Re: H.323 Fast Connect and Versioning
Tamura-san,
Sorry for the long delay. I was out of the office last week and spending time trying to catch up this week... and fighting a horrible cold. The doctor told me I was a baby for going to see him with a fever of 100.6F, but I don't feel good :-(
Anyway, to answer your question... I don't think the procedures documented in D.8 - D.11 are a problem. In theory, the endpoint that transmits an OLC would not propose an OLC with a version number included that is not supported by the other side. However, the text does not say that. As such, I think I will bring a contribution as Rapporteur to have some text added that makes it very explicit that an endpoint SHALL NOT propose in an OLC version of T.38 not supported by the other endpoint. Does that sound reasonable?

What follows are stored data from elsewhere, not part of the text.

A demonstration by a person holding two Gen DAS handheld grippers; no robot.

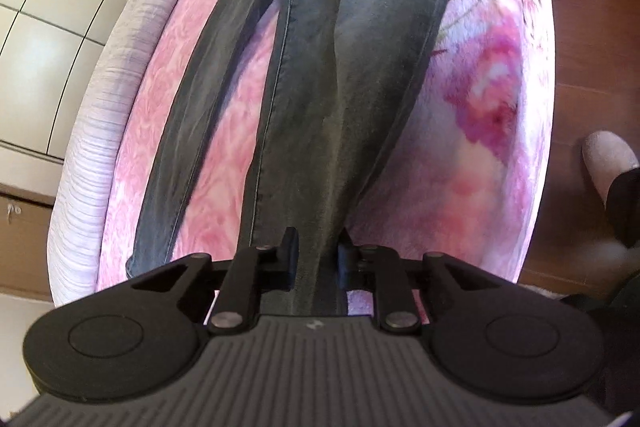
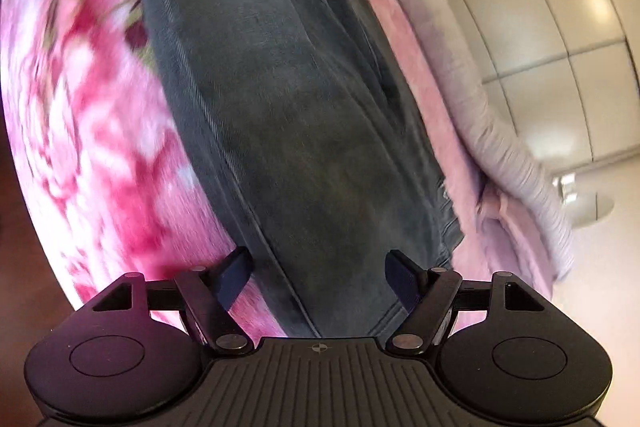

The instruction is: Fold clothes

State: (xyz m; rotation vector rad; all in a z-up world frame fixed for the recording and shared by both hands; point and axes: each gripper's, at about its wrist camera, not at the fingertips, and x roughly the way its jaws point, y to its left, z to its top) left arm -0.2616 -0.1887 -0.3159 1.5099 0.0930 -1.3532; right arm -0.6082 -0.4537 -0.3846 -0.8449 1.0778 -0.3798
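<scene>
Bed (image 1: 224,147) fills most of both views, w/ a pink flowered blanket (image 1: 488,99) spread over it. All places below are given rel. to the bed.

Pale lilac quilt (image 1: 132,75) runs bunched along the bed's far long edge, next to the cream cupboard doors (image 1: 44,39). Brown wood floor (image 1: 580,67) lies along the opposite long edge; a foot in a beige slipper (image 1: 604,163) stands there, just beside the bed.

Dark grey jeans (image 1: 360,67) lie lengthwise down the middle of the bed, on top of the blanket. Two legs split apart in the left view: the wider one runs straight to the camera, the narrower one angles off toward the quilt side. In the right view the frayed hem end sits near the bed's edge by the quilt; that view is motion-blurred.

Left gripper (image 1: 318,251) is clamped on the jeans: fingers close together w/ the wider leg's fabric pinched between them, at the near end of the bed.

Right gripper (image 2: 320,275) is released, fingers spread wide, one each side of the jeans leg, over the bed. Can't tell if the tips touch the cloth.
</scene>
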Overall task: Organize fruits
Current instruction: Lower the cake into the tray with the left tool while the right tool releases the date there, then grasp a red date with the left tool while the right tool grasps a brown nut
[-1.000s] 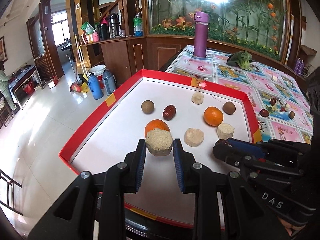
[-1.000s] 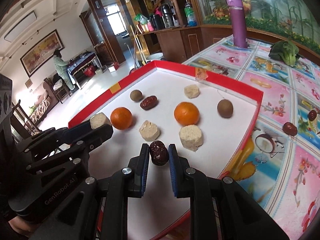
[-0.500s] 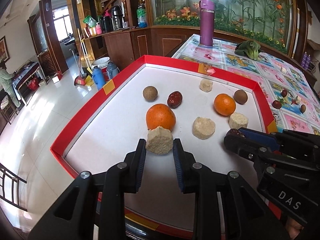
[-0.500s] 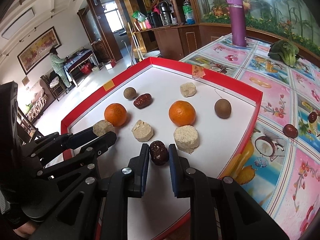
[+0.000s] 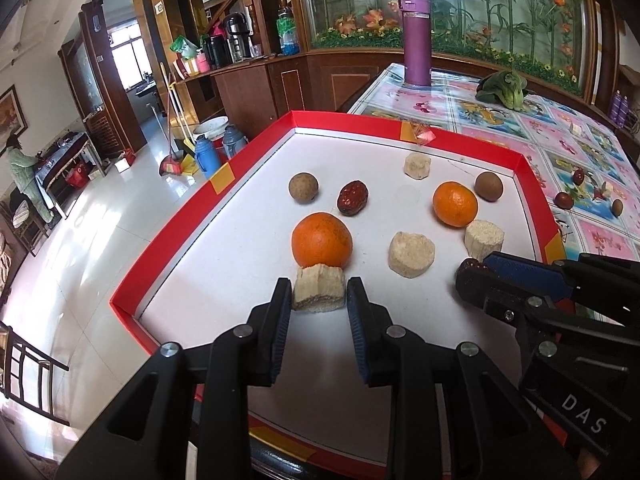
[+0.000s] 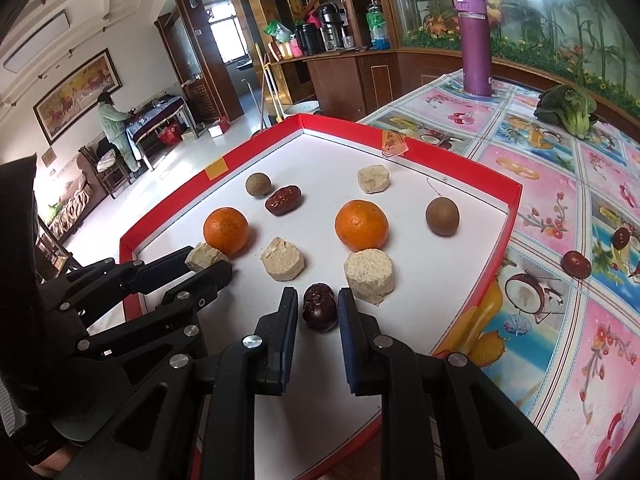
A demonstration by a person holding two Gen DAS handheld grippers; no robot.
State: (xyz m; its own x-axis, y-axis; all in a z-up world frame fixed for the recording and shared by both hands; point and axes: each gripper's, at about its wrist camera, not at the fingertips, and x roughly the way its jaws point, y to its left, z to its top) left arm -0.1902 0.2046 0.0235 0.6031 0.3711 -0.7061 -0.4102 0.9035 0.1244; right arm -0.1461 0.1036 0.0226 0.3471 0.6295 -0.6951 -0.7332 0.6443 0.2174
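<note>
Both wrist views look forward, close over one tray [image 5: 192,220].

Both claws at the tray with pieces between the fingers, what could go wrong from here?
1. The beige chunk in the left claw sits right against the near orange; a nudge may roll it.
2. The dark date looks loose in the right claw; it may tip on release.
3. The claws are close together over the tray and could collide.
</note>
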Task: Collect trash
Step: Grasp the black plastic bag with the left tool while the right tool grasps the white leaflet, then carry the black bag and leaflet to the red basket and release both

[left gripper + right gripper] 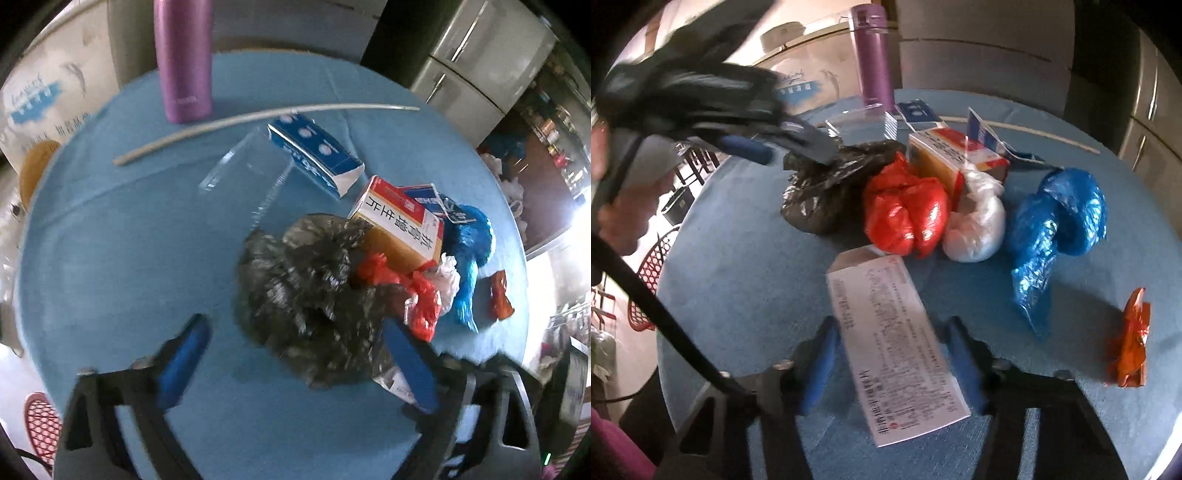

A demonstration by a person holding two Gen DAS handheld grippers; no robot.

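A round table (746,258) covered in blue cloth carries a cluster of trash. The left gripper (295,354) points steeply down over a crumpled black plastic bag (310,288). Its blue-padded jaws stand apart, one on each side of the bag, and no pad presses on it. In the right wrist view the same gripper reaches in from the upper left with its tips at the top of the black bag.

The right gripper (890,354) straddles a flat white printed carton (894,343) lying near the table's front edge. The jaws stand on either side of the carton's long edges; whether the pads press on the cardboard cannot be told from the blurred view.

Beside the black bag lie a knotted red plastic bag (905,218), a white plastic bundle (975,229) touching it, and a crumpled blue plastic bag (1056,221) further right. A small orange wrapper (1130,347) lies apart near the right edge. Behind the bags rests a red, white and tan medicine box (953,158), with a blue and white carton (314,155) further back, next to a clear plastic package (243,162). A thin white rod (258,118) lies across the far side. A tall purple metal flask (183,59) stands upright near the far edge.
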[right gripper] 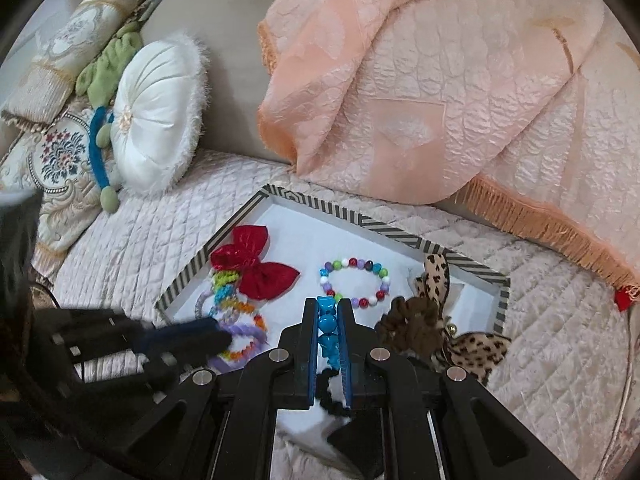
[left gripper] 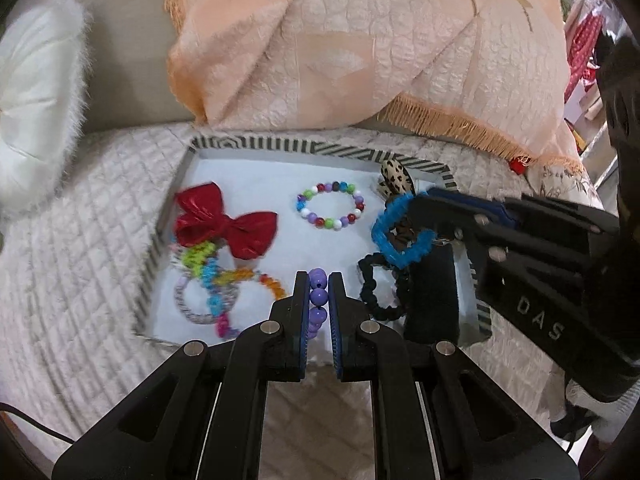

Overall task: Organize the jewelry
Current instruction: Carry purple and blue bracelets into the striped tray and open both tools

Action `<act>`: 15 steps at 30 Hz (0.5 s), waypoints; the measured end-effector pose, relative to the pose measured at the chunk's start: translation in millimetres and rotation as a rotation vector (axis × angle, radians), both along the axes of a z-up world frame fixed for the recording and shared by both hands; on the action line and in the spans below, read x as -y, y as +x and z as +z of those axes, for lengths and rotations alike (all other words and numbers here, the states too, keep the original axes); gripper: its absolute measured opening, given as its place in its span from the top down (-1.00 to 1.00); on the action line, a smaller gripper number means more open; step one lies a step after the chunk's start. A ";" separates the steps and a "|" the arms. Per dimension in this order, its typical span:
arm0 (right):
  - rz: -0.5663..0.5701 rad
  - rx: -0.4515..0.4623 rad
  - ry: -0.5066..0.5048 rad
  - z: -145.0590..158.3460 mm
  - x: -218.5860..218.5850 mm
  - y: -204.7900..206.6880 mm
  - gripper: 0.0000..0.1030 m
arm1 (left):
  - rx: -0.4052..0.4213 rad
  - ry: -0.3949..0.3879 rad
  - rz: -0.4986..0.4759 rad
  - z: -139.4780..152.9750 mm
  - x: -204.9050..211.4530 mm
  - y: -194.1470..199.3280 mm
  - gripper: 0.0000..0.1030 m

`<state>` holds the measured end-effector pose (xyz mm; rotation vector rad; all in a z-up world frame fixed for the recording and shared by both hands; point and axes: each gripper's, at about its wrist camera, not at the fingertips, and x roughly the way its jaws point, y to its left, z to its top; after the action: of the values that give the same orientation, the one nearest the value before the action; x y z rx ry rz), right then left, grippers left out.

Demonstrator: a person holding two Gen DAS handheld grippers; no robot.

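Observation:
A striped-rim tray (left gripper: 256, 145) (right gripper: 320, 202) with a white floor lies on the quilted cover. My left gripper (left gripper: 319, 280) is shut on a purple bead bracelet (left gripper: 319, 297) over the tray's near edge. My right gripper (right gripper: 328, 304) is shut on a blue bead bracelet (right gripper: 327, 325); in the left wrist view that gripper (left gripper: 424, 220) hangs over the tray's right side with the blue bracelet (left gripper: 384, 224) dangling. In the tray lie a red bow (left gripper: 224, 224), a multicolour bead bracelet (left gripper: 330, 187), rainbow hair ties (left gripper: 208, 276), a black scrunchie (left gripper: 368, 276) and a leopard bow (right gripper: 436, 276).
A peach fringed blanket (left gripper: 360, 40) drapes down behind the tray. A white furry round cushion (right gripper: 156, 112) and embroidered cushions (right gripper: 60, 156) sit at the far left. A brown scrunchie (right gripper: 412, 324) lies by the tray's right corner. Quilted sofa cover (left gripper: 80, 240) surrounds the tray.

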<state>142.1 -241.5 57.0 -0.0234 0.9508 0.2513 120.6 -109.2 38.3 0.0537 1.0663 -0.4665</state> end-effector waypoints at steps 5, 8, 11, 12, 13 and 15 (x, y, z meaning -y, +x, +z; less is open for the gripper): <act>0.006 -0.021 0.015 -13.7 -4.6 19.8 0.83 | -0.047 0.017 0.033 -32.3 -2.8 16.0 0.85; 0.026 -0.029 0.014 -21.0 -14.1 33.8 0.84 | -0.067 0.046 0.060 -48.8 -12.5 23.5 0.85; 0.040 -0.029 0.023 -25.9 -24.1 49.7 0.84 | -0.073 0.066 0.067 -58.6 -21.0 26.4 0.85; 0.044 -0.029 0.025 -27.5 -26.8 54.4 0.84 | -0.071 0.071 0.070 -60.9 -23.1 26.8 0.84; 0.047 -0.029 0.032 -29.8 -31.2 61.8 0.84 | -0.071 0.075 0.071 -63.1 -24.7 27.1 0.84; 0.051 -0.033 0.047 -35.2 -37.2 73.7 0.84 | -0.074 0.082 0.070 -66.6 -27.1 27.1 0.84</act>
<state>215.7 -204.3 21.8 0.0001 0.9772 0.3216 147.7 -82.1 -28.2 0.0717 1.1560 -0.3640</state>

I have also had some discussion with people about the various solutions to Fast Connect. I think one person or another thinks the various ideas (and I have about 5 now) are insufficient. What has most recently been proposed is to simply add text that says a called endpoint shall not accept a Fast Connect proposal that includes a T.38 version it does not support. That kind of text should have been in there, as well, but it is not. I wonder if anybody's equipment would break with such text?
Paul
----- Original Message ----- From: "Hiroshi Tamura" tamura@toda.ricoh.co.jp To: paulej@packetizer.com Cc: PeterP@vegastream.com; itu-sg16@external.cisco.com; tsg16q14@itu.int Sent: Wednesday, October 01, 2003 10:01 PM Subject: Re: H.323 Fast Connect and Versioning
Paul,
Thanks for your comment.
One confirmation.
Why are there issues in Fast Connect only?
With regular H.245 capability exchange and the use of OLCs, both sides
will
know the actual capabilities. Version 2 devices should then only send
an
OLC with a version that it knows the remote side can accept.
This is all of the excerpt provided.